= Task brief =
Everything in the data below should be restated word for word.

= = = =

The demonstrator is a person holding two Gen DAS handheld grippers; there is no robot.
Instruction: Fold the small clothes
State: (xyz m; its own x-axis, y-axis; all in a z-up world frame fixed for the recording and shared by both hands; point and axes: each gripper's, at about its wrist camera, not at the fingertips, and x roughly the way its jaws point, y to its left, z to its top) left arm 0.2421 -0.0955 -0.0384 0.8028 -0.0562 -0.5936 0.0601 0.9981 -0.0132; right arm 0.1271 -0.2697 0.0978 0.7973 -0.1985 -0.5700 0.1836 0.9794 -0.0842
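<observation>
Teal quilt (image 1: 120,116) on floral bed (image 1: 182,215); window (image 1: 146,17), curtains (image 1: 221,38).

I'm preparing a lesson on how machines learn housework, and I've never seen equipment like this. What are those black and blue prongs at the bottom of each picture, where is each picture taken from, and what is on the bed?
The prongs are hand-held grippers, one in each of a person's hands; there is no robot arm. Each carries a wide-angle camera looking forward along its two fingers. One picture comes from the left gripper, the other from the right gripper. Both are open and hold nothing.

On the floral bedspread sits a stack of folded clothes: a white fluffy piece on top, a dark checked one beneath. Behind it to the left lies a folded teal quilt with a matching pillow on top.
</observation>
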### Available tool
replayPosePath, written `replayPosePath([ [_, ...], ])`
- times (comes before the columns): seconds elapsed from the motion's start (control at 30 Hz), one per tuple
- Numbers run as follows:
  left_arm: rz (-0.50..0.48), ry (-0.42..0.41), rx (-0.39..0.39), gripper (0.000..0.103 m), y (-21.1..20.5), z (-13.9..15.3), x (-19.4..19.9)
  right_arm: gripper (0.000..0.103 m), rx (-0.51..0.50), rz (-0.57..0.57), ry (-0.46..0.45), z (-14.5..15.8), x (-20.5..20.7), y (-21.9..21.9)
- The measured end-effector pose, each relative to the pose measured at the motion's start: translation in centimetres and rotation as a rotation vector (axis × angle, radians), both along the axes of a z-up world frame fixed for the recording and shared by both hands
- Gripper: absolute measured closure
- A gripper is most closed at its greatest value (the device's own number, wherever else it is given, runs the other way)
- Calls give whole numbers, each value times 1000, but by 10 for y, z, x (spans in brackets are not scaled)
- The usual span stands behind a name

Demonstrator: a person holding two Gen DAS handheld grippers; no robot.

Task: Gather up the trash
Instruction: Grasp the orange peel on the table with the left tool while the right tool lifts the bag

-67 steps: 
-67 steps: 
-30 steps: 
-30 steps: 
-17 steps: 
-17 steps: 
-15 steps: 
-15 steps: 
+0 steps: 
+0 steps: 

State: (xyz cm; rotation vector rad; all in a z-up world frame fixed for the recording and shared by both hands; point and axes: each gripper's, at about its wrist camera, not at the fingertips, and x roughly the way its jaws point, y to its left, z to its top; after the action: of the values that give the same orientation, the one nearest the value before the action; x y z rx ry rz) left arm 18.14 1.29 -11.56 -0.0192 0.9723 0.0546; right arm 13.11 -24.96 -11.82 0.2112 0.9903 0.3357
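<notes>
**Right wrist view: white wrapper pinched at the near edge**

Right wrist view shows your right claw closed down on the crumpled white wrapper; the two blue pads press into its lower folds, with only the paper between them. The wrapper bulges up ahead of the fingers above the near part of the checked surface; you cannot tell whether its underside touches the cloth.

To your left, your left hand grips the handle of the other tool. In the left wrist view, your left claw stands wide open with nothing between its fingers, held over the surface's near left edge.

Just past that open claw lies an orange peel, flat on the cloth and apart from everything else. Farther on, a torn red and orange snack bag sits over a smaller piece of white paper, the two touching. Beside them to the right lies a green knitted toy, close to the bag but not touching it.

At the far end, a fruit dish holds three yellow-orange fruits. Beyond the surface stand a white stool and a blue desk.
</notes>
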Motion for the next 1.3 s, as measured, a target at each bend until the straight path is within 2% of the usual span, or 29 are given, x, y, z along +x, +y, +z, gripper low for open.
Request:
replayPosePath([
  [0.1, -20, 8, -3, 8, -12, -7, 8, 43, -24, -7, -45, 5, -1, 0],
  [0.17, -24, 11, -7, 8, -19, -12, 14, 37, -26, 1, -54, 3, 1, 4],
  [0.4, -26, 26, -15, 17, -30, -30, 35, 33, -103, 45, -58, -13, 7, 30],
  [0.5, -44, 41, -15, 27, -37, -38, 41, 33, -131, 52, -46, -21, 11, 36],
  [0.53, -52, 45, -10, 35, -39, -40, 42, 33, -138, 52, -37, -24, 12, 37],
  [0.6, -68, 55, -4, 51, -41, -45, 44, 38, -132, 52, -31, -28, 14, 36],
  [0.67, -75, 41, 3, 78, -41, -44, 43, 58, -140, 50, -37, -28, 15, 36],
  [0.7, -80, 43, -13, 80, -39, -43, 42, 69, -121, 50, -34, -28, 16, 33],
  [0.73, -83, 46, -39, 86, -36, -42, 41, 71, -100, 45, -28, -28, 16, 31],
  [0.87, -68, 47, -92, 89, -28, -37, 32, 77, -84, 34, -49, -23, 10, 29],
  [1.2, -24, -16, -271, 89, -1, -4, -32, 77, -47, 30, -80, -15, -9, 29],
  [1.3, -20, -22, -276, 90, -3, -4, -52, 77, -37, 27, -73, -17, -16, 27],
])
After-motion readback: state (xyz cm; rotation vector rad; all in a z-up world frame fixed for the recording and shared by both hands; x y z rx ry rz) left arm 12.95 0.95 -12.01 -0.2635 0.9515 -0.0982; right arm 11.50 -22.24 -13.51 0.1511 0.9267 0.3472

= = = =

= Reply to the exercise =
The demonstrator is a person holding two Gen DAS handheld grippers; there is no robot.
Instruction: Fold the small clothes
State: (xyz m; its own x-axis, y-axis; all in a z-up world frame fixed for the recording and shared by both hands; point and axes: each gripper's, at about its wrist camera, not at the fingertips, and x roughly the way its jaws point, y to its left, z to its top) left arm 0.2421 -0.0955 -0.0384 0.8028 -0.0562 -0.5936 0.0601 0.9981 -0.0132; right arm 0.1271 -0.2697 0.0978 0.7973 -0.1985 -0.5700 0.1836 0.9794 -0.0842
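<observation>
Teal quilt (image 1: 120,116) on floral bed (image 1: 182,215); window (image 1: 146,17), curtains (image 1: 221,38).

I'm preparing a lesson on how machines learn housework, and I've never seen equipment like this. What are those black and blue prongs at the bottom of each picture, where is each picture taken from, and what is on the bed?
The prongs are hand-held grippers, one in each of a person's hands; there is no robot arm. Each carries a wide-angle camera looking forward along its two fingers. One picture comes from the left gripper, the other from the right gripper. Both are open and hold nothing.

On the floral bedspread sits a stack of folded clothes: a white fluffy piece on top, a dark checked one beneath. Behind it to the left lies a folded teal quilt with a matching pillow on top.
</observation>
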### Available tool
replayPosePath, written `replayPosePath([ [_, ...], ])`
- times (comes before the columns): seconds elapsed from the motion's start (control at 30 Hz), one per tuple
- Numbers run as follows:
  left_arm: rz (-0.50..0.48), ry (-0.42..0.41), rx (-0.39..0.39), gripper (0.000..0.103 m), y (-21.1..20.5), z (-13.9..15.3), x (-19.4..19.9)
  right_arm: gripper (0.000..0.103 m), rx (-0.51..0.50), rz (-0.57..0.57), ry (-0.46..0.45), z (-14.5..15.8), x (-20.5..20.7), y (-21.9..21.9)
- The measured end-effector pose, each relative to the pose measured at the motion's start: translation in centimetres and rotation as a rotation vector (axis × angle, radians), both along the axes of a z-up world frame fixed for the recording and shared by both hands
- Gripper: absolute measured closure
- A gripper is most closed at its greatest value (the device's own number, wherever else it is given, runs the other way)
- Calls give whole numbers, each value times 1000, but by 10 for y, z, x (spans in brackets are not scaled)
- The usual span stands behind a name

Demonstrator: a person holding two Gen DAS handheld grippers; no robot.

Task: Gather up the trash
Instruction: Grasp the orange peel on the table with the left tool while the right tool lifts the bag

-67 steps: 
-67 steps: 
-30 steps: 
-30 steps: 
-17 steps: 
-17 steps: 
-15 steps: 
-15 steps: 
+0 steps: 
+0 steps: 

State: (xyz cm; rotation vector rad; all in a z-up world frame fixed for the recording and shared by both hands; point and axes: each gripper's, at about its wrist camera, not at the fingertips, and x roughly the way its jaws point, y to its left, z to its top; after the action: of the values that give the same orientation, the one nearest the value before the action; x y z rx ry rz) left arm 18.14 1.29 -11.56 -0.0192 0.9723 0.0546; right arm 13.11 -24.96 -11.82 0.2112 0.9903 0.3357
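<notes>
**Right wrist view: white wrapper pinched at the near edge**

Right wrist view shows your right claw closed down on the crumpled white wrapper; the two blue pads press into its lower folds, with only the paper between them. The wrapper bulges up ahead of the fingers above the near part of the checked surface; you cannot tell whether its underside touches the cloth.

To your left, your left hand grips the handle of the other tool. In the left wrist view, your left claw stands wide open with nothing between its fingers, held over the surface's near left edge.

Just past that open claw lies an orange peel, flat on the cloth and apart from everything else. Farther on, a torn red and orange snack bag sits over a smaller piece of white paper, the two touching. Beside them to the right lies a green knitted toy, close to the bag but not touching it.

At the far end, a fruit dish holds three yellow-orange fruits. Beyond the surface stand a white stool and a blue desk.
</notes>
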Motion for the next 1.3 s, as measured, a target at each bend until the straight path is within 2% of the usual span, or 29 are given, x, y, z along +x, +y, +z, gripper low for open.
Request:
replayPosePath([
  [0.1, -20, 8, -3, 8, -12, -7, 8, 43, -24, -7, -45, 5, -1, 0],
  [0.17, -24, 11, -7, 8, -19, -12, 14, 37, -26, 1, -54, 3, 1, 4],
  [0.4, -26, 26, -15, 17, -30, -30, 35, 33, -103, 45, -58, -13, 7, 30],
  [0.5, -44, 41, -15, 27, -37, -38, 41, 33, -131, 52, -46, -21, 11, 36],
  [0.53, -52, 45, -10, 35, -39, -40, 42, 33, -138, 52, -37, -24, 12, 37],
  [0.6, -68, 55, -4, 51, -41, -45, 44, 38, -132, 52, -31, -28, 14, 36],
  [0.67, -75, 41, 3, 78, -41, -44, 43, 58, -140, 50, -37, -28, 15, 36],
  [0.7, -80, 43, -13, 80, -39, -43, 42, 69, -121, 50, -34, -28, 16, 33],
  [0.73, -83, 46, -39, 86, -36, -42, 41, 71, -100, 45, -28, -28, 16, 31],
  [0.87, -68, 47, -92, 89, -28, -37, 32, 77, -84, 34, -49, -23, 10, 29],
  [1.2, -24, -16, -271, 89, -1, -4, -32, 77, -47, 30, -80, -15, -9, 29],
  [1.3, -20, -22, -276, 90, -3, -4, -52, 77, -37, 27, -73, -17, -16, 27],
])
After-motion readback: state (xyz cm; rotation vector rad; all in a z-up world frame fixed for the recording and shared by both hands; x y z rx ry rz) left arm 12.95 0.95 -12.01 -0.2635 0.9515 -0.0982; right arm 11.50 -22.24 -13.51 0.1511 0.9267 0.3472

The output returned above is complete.